Leur fils devient alors le sujet d’une bataille qui n’en finit plus. La médiation amorcée lors de leur séparation ne fonctionne plus, au point où Xavier se sent mis à l’écart de la vie de son fils.

À bout, Xavier rédige un long courriel à son ex-conjointe. Il lui explique qu’il n’abandonnera pas la garde de son fils et qu’il est prêt à aller en justice pour faire respecter ses droits de père. Un courriel qui sera le déclencheur d’une longue procédure judiciaire.

Fausses rumeurs

À la suite de la réception du courriel, Sarah dépose contre Xavier une plainte pour violence durant leur vie commune. Elle est soutenue quelques jours plus tard par sa fille, à peine âgée de 18 ans, qui témoigne de gestes violents de la part de son beau-père Xavier, à deux reprises au cours desquelles il l’aurait agrippée par le bras.

Xavier est arrêté, mais le procureur décide de ne pas poursuivre par manque de preuve pertinente. Il devra cependant patienter quelques semaines avant de pouvoir à nouveau voir son fils.

«Depuis le début, l’objectif de mon ex était de m’enlever mon fils», a raconté Xavier.

Malgré l’abandon des poursuites, Sarah continue à propager de fausses rumeurs dans l’entourage de Xavier. Cette situation provoque des tensions au sein du foyer que Xavier construit avec sa nouvelle épouse.

«Elle me faisait passer pour un abuseur de femmes, violent avec les femmes et les enfants», s’est-il souvenu.

«Je ne pouvais plus accepter de me faire attaquer», a expliqué Xavier, justifiant la poursuite qu’il a engagée en diffamation.

«Mon nom était propagé de mauvaise façon par mon ex-conjointe, j’ai fait ça pour avoir la paix», a-t-il poursuivi.

« Cas extrême »

Selon le juge Louis-Paul Cullen, Xavier a «connu l’angoisse amère et durable ainsi que la frustration et l’humiliation qui, à ce jour, n’ont pas entièrement disparu».

De fait, Sarah est condamnée à lui verser 20 000 $ de dommages et intérêts.

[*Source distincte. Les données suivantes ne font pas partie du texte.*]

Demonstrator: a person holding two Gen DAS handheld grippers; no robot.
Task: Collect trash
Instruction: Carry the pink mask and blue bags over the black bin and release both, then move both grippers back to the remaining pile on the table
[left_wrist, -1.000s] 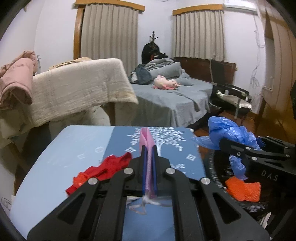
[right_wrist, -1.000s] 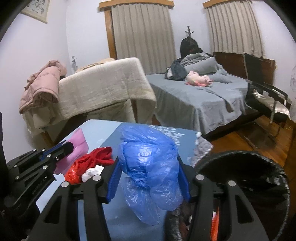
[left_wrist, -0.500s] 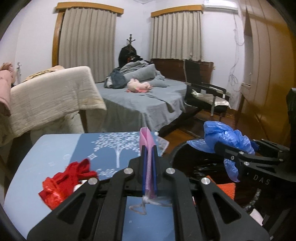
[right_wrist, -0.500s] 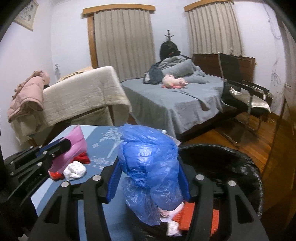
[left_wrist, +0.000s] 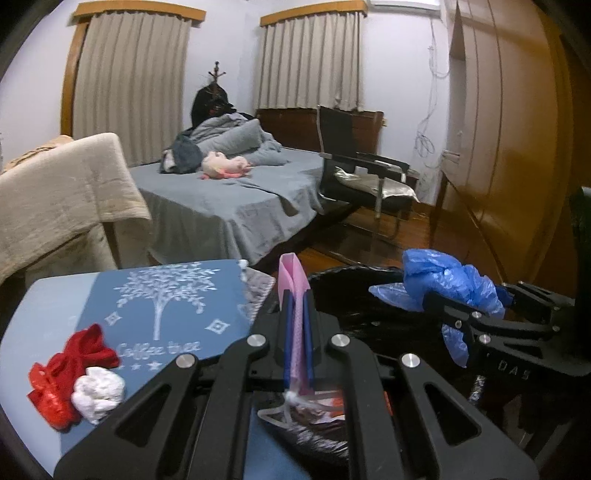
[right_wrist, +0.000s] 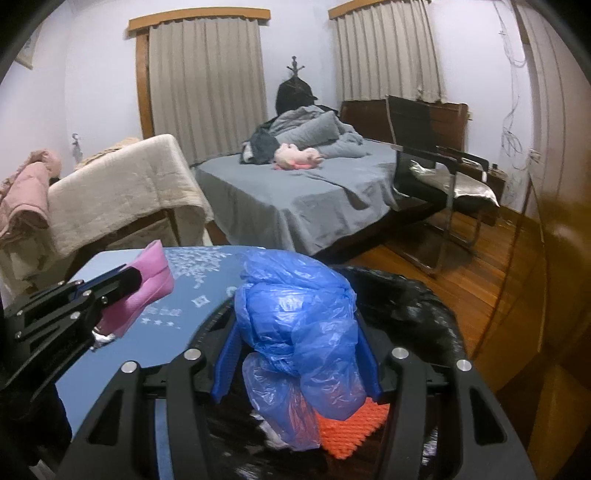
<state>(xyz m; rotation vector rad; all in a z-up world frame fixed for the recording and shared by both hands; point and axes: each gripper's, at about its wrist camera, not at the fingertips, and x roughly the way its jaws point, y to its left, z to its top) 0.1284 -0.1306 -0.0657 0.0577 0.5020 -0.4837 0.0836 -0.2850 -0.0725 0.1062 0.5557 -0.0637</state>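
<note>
My left gripper (left_wrist: 297, 317) pinches a pink bag (left_wrist: 293, 280); my right gripper (right_wrist: 297, 354) clamps a blue plastic bag (right_wrist: 295, 317) over the black bin (right_wrist: 424, 295). Blue table (left_wrist: 55, 306): 1 red wrapper (left_wrist: 70, 373), 1 white wad (left_wrist: 98, 391). Beyond: grey bed (left_wrist: 229, 199), 1 chair (left_wrist: 365, 173), 2 curtains (left_wrist: 129, 85).

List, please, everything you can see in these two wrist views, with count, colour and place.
pink bag: one, pink, clamped in the left gripper
blue plastic bag: one, blue, crumpled, held in the right gripper above the bin
trash bin: one, black liner, beside the table
orange mesh: one, orange, inside the bin
red wrapper: one, red, on the table
white wad: one, white, touching the red wrapper
table: one, blue with white tree print
bed: one, grey cover, behind the table
pink plush toy: one, on the bed
chair: one, black, beside the bed
left gripper: black, shut
right gripper: black, blue pads
</note>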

«Je suis bien satisfaite de la décision de la Cour», a commenté Me Dominique Goulet, l’avocate de Xavier.

«C’est un cas extrême. En 25 ans de pratique, je n’ai pas souvent vu ça», a-t-elle ajouté.

Xavier regrette qu’au Québec les hommes n’aient pas beaucoup de droits.

«Je suis 100% d’accord avec les lois qui protègent les individus, mais je n’avais pas beaucoup de portes de sortie en tant qu’homme dans cette situation-là, a-t-il confié. J’ai finalement pu expliquer ce qui m’était arrivé pendant des années alors je suis très content du jugement».

extraits du jugement
«
Madame a intentionnellement abusé du système de justice pénale afin de garantir ses droits [parentaux] et de nuire à Monsieur.»
«
Craignant que [la] nouvelle relation [de Monsieur] pourrait faire pencher la balance de la justice en faveur de Monsieur dans une bataille pour la garde... madame était résolue à gagner la bataille par tous les moyens, et ce faisant, de se venger pour les souffrances réelles ou imaginaires qu’elle et sa fille ont subies de la part de Monsieur.»